Freedman: The Miami market is doing quite well, and they are seeing increased buyer interest from the Northeast. Palm Beach is experiencing the same. The Hamptons saw a massive uptick in short-term rentals, with people fleeing New York in search of more space. People were willing to pay a lot of money in the off-season, but sellers weren’t necessarily willing to give up their homes. That created an inventory crunch as we head into peak summer season, so I expect demand will continue to be strong in the Hamptons.
Tell us your mid- to long-term predictions for the luxury real estate market.
Freedman: Until the economy is open in New York and around the country, the luxury market will continue to operate at a slower pace. The key to successful deals right now is the ability to control pricing.
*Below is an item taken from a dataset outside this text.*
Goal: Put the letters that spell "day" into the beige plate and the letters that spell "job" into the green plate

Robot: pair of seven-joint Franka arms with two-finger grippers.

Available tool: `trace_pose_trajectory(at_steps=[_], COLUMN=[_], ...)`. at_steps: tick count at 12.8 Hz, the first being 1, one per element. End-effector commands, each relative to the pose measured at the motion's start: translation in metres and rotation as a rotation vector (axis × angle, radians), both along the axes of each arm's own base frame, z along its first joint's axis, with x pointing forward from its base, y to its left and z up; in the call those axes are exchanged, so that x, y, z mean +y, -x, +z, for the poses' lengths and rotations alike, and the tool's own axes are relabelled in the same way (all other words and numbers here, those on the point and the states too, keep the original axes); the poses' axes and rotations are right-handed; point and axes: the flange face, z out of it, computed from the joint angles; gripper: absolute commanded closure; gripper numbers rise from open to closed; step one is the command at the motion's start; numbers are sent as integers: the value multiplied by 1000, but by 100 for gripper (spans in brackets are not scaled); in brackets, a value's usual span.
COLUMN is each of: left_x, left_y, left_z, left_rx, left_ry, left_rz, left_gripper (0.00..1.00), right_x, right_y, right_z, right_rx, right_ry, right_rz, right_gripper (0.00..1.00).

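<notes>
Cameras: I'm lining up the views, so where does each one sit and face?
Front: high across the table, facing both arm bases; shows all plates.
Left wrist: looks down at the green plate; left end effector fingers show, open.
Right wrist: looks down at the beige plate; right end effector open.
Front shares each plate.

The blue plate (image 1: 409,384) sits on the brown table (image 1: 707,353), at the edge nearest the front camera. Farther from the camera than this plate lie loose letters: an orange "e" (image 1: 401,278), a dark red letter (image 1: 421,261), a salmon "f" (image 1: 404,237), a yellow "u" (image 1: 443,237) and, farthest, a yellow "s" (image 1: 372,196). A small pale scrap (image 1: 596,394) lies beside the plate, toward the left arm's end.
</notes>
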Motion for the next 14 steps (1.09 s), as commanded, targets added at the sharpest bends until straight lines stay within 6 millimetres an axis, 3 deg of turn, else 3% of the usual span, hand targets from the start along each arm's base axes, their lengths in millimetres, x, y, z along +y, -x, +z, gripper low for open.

Properties will move if they are priced according to what the market commands. Luxury homeowners who aren’t under pressure to sell likely won’t keep their properties on the market, or they will wait it out.
How are you coping with the rising level of stress?
Freedman: It’s important to have a routine. Every morning I wake up, meditate and stay connected to my colleagues and loved ones, whether it’s through phone calls or video conferencing. I encourage everyone to step away from their computers and televisions to get some exercise, whether it’s a walk or yoga or something more intense. It’s important to take time to nurture your mind—whether that’s reading a book or diving into an online class or discovering a new hobby. The most successful people, agents included, stay grounded. You can’t allow yourself to live in extreme highs and lows, especially in times like these.